§ Description of the task
In the data below, which lines hold "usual"? Copy every one.

§ Collected material

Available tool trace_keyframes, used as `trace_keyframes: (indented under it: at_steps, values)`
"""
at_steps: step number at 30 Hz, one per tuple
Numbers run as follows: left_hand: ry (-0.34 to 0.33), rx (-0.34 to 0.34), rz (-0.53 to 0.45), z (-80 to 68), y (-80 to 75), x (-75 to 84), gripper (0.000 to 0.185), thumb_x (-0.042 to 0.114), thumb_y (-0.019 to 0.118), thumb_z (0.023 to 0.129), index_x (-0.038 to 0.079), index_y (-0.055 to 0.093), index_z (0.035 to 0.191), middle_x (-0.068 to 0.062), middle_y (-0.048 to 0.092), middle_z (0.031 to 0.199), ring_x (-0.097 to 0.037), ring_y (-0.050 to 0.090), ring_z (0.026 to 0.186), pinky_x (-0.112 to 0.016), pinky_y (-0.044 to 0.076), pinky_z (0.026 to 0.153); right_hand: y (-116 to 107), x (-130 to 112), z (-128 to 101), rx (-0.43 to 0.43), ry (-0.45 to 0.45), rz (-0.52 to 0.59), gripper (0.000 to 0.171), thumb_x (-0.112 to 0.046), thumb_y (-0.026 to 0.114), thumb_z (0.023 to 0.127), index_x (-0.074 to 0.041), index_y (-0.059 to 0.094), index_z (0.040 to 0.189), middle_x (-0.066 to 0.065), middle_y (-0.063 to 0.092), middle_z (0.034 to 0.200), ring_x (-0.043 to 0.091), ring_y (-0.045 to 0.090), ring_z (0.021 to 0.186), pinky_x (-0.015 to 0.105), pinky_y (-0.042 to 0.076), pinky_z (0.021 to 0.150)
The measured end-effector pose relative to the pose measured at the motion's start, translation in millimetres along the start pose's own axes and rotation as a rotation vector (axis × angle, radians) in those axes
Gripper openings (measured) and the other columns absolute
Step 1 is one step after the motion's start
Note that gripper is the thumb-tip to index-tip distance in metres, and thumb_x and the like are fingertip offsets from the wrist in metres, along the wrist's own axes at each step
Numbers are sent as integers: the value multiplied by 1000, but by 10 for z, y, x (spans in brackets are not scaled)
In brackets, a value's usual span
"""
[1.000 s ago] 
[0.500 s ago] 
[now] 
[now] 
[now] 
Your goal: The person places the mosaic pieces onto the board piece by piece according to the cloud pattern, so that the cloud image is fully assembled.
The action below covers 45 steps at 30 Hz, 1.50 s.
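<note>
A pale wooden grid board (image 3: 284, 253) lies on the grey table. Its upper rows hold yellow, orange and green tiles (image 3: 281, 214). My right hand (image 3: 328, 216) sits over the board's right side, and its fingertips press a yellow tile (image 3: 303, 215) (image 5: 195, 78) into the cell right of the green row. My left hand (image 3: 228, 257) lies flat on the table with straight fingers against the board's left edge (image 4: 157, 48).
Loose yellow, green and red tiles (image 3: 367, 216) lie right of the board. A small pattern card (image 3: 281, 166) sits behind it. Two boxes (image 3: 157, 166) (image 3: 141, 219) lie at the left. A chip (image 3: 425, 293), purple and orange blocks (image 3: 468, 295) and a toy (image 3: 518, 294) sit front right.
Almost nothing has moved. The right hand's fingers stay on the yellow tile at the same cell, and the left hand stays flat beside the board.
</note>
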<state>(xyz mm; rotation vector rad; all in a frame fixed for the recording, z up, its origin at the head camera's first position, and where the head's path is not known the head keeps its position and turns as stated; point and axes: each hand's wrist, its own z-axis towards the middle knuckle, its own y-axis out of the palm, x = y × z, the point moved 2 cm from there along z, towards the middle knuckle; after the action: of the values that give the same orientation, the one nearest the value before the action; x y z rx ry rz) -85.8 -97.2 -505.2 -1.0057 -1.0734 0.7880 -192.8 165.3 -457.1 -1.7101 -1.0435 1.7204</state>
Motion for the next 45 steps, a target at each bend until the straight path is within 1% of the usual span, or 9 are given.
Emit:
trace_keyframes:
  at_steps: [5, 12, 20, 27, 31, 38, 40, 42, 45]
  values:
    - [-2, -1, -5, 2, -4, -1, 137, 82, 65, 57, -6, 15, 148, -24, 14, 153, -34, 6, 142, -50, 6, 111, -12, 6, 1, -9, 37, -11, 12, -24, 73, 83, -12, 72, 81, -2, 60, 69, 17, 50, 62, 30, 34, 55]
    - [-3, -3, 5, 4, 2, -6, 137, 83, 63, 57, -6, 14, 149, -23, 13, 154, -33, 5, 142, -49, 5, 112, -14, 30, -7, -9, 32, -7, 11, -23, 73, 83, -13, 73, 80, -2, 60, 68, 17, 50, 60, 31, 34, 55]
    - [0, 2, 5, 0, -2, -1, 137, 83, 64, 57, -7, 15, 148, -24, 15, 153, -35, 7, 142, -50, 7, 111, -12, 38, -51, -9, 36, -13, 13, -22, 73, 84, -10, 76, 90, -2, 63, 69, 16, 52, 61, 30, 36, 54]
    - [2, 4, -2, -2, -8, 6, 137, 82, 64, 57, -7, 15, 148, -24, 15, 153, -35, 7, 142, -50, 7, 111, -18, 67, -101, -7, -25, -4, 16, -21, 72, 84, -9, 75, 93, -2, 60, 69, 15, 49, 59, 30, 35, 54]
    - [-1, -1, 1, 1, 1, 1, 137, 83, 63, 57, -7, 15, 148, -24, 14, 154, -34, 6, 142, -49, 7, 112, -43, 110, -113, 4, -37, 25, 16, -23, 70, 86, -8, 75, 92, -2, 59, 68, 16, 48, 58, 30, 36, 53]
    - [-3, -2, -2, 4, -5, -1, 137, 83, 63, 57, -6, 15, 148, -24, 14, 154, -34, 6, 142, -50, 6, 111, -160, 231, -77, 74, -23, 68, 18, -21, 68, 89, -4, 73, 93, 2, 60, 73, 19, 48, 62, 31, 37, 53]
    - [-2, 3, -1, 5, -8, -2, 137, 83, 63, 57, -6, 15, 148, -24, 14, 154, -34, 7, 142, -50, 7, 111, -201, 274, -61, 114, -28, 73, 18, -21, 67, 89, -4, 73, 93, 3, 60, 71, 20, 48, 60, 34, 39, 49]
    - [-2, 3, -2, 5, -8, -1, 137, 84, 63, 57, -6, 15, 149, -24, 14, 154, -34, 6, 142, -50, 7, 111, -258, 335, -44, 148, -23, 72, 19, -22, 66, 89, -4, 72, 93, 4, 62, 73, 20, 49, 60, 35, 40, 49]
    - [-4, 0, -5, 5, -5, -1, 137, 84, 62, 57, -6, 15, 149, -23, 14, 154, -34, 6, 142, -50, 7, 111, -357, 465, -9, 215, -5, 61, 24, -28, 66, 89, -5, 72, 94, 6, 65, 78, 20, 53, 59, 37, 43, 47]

§ Written answer
In brackets, a value's usual span
Motion for the next 45 steps, a target at each bend until the straight path is within 1% of the usual span, or 9 are given.

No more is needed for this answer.